Primary LanguageJupyter Notebook

Fine-Tuning GPT-2 on Custom Dataset

Overview

This project demonstrates how to fine-tune a pre-trained GPT-2 model on a custom text dataset. Fine-tuning a language model like GPT-2 can be useful for generating text that aligns with the style and content of the provided dataset. This project covers the entire process, from setting up the environment and preparing the data to training the model and generating text.

Table of Contents

  1. Project Description
  2. Model Architecture
  3. Setup and Installation
  4. Data Preparation
  5. Training the Model
  6. Generating Text
  7. Results
  8. License

Project Description

The goal of this project is to fine-tune a GPT-2 model on a custom dataset to create a specialized language model.
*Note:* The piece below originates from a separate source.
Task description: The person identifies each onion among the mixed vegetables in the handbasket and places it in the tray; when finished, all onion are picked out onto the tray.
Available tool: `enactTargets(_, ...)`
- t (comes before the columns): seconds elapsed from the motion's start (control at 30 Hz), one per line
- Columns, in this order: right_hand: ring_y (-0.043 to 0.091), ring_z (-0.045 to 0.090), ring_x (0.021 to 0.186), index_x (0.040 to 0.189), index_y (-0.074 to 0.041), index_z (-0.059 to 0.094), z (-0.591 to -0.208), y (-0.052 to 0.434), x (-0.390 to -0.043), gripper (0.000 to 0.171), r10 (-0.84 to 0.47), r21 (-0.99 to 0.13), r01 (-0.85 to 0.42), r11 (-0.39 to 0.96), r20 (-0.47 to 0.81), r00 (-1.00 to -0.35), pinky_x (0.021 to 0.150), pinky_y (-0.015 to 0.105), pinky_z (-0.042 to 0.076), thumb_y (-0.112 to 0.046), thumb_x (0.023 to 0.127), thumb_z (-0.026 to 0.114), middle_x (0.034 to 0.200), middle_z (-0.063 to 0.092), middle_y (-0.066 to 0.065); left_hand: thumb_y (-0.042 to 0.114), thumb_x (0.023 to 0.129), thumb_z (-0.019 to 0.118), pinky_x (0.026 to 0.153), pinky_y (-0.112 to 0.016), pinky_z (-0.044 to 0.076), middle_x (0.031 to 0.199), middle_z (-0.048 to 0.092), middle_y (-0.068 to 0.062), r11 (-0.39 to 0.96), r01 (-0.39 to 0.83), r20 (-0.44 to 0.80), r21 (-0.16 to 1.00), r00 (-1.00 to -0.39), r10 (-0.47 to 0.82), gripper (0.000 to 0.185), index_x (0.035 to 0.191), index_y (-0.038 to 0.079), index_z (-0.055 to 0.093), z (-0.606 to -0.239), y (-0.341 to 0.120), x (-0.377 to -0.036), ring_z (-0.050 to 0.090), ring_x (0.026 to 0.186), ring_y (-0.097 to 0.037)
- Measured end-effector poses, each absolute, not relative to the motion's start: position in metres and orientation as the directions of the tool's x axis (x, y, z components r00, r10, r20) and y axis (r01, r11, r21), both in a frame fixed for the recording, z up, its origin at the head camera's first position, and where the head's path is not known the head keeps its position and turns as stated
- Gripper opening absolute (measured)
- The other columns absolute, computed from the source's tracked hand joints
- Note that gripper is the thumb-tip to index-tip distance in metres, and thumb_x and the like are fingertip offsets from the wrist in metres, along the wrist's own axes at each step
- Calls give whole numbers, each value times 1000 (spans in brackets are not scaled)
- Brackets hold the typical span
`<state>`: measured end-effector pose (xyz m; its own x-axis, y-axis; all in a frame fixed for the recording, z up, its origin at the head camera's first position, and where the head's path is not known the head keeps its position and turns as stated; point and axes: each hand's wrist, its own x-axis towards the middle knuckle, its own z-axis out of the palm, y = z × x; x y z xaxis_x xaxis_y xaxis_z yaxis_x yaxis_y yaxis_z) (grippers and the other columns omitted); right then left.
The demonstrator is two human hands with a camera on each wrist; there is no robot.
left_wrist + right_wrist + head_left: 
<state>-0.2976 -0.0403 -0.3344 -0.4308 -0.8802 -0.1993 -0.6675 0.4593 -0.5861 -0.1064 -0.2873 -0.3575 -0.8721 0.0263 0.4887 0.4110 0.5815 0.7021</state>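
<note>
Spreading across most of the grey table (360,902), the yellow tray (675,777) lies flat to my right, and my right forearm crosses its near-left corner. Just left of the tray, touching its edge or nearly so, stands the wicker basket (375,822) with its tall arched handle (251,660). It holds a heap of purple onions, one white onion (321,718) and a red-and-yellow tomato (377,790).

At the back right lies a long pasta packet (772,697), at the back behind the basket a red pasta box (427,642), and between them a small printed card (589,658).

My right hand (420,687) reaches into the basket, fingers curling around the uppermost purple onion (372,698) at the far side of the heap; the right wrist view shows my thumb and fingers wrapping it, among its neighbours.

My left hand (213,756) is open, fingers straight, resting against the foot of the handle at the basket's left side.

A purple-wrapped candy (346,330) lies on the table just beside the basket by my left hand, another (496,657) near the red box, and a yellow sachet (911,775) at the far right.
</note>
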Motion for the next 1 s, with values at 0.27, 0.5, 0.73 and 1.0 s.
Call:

This model can generate text that mimics the style and content of the training data. The project involves the following steps:

  1. Setting Up the Environment: Installing necessary libraries and dependencies.
  2. Data Preparation: Formatting and loading the custom dataset for training.
  3. Fine-Tuning the Model: Training the GPT-2 model on the custom dataset.
  4. Generating Text: Using the fine-tuned model to generate text.

Model Architecture

GPT-2 (Generative Pre-trained Transformer 2) is an open-source language model developed by OpenAI. It is a transformer-based model with the following key features:

  • Transformer Architecture: GPT-2 uses the transformer architecture, which includes self-attention mechanisms to process input sequences. This architecture is highly effective for various natural language processing tasks.
  • Pre-trained on Large Corpus: GPT-2 is pre-trained on a diverse and extensive dataset, enabling it to generate coherent and contextually relevant text.
  • Fine-Tuning: The model can be fine-tuned on specific datasets to adapt its output style and content to match the training data.

Model Details

  • Layers: GPT-2 consists of multiple transformer layers. The number of layers can vary depending on the specific GPT-2 variant used (e.g., GPT-2 small, medium, large).
  • Attention Heads: Each layer has multiple attention heads, allowing the model to focus on different parts of the input sequence simultaneously.
  • Feedforward Networks: Each transformer layer includes feedforward networks for processing the attention outputs.
  • Positional Encoding: GPT-2 uses positional encodings to retain the order of tokens in the input sequence.

Setup and Installation

To set up the environment and install the required libraries, follow the llm_env create folder.

Data Preparation

Prepare your custom dataset by ensuring it is in a suitable format for training. Each line in the dataset should be a separate training example. Save the dataset in a text file, e.g., data.txt.

Training the Model

Fine-tuning the GPT-2 model involves the following steps:

  1. Load the Pre-trained Model and Tokenizer: Initialize the GPT-2 model and tokenizer from the transformers library.
  2. Set the Padding Token: Ensure the tokenizer uses a padding token.
  3. Load the Dataset: Use the datasets library to load and tokenize the custom dataset.
  4. Define Training Arguments: Set up training parameters such as batch size, number of epochs, and output directory.
  5. Create a Trainer: Use the Trainer class from the transformers library to manage the training loop.
  6. Train the Model: Fine-tune the GPT-2 model on the custom dataset.
  7. Save the Model and Tokenizer: Save the fine-tuned model and tokenizer for later use.

Generating Text

After fine-tuning, use the model to generate text:

  1. Load the Fine-Tuned Model and Tokenizer: Initialize the model and tokenizer from the saved files.
  2. Encode Input Text: Tokenize the input prompt.
  3. Generate Text: Use the model to generate text based on the input prompt.
  4. Decode the Output: Convert the generated token IDs back to text.

Results

After training, the fine-tuned model can generate text that aligns with the style and content of your custom dataset. Here’s an example of text generated by the fine-tuned model:

What is my name? Harsh Anand. In my next blog, I am working on LLM.